The event serves as a light for those who are struggling or feel that they're alone in this fight.

With the ongoing heroin and opioid epidemic wreaking havoc across the globe and close to home here in Ocean County and New Jersey, even when things look scary and there is fear...comes hope and together a community gathers in support for one another to work together to help one another.

"It could be very dark and sad and we're losing people so frequently, but there are, numbers estimate, about 22,000,000 people in our country living in recovery," said Cook. "So that's something you want to celebrate too and not lose sight of the fact that recovery is possible."

Cook says the event and walk September 9 is about coming together as a community in support and solidarity.

"This whole day is centered around remembering people we've lost, rooting for the people that may still be struggling with this disease and celebrating the people that have been able to find recovery again," said Cook.

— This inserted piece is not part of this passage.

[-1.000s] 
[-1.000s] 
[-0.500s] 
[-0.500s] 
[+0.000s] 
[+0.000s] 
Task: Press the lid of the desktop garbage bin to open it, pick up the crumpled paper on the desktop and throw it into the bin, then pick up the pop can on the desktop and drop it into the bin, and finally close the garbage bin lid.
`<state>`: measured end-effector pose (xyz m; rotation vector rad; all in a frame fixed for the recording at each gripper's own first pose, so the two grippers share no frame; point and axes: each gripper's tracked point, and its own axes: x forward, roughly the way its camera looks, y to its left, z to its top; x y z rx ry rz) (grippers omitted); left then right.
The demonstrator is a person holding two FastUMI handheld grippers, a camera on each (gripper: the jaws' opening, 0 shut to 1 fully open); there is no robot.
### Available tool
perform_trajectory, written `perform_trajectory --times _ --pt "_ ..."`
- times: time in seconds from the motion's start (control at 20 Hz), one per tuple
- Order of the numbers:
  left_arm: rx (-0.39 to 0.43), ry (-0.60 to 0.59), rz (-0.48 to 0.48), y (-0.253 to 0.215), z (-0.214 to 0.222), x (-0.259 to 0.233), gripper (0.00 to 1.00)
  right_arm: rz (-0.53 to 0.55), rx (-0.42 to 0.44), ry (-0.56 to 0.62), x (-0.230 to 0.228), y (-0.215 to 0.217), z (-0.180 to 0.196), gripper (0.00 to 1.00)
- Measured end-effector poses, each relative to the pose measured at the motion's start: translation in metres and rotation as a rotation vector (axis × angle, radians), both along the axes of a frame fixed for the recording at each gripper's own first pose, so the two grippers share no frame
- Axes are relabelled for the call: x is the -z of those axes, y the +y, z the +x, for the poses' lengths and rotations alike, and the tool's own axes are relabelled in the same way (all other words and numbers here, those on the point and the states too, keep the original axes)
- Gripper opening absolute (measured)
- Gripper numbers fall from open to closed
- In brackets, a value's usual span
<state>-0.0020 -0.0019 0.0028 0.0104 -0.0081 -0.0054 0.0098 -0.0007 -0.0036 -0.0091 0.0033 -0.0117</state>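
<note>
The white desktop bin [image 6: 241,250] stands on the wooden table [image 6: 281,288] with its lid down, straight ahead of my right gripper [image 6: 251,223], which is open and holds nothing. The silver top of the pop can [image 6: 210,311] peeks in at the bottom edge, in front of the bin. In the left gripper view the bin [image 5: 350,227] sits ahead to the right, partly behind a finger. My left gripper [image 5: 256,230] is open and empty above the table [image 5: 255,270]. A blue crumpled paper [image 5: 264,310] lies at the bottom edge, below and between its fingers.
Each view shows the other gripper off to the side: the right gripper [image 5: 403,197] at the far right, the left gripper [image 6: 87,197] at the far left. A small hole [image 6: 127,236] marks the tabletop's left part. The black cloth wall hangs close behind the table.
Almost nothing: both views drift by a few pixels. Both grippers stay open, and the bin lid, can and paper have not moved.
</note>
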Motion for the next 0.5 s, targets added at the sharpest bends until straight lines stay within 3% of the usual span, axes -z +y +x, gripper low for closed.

She encourages anyone affected by addiction to attend the event which includes support services.

"Ten years ago when I lost my cousin Jessica I can't imagine there would have been an event like this," said Cook. "That shows how far we've come in breaking the stigma."

The 2-mile race is for individuals and teams for a $10.00 fee and that includes a t-shirt for participants who sign-up.

Donations are suggested not mandated that day.

"You don't have to raise money," said Cook. "There's no quota or anything like that, you can just walk as a sign of solidarity and support but in raising money it goes directly towards the people who need it the most."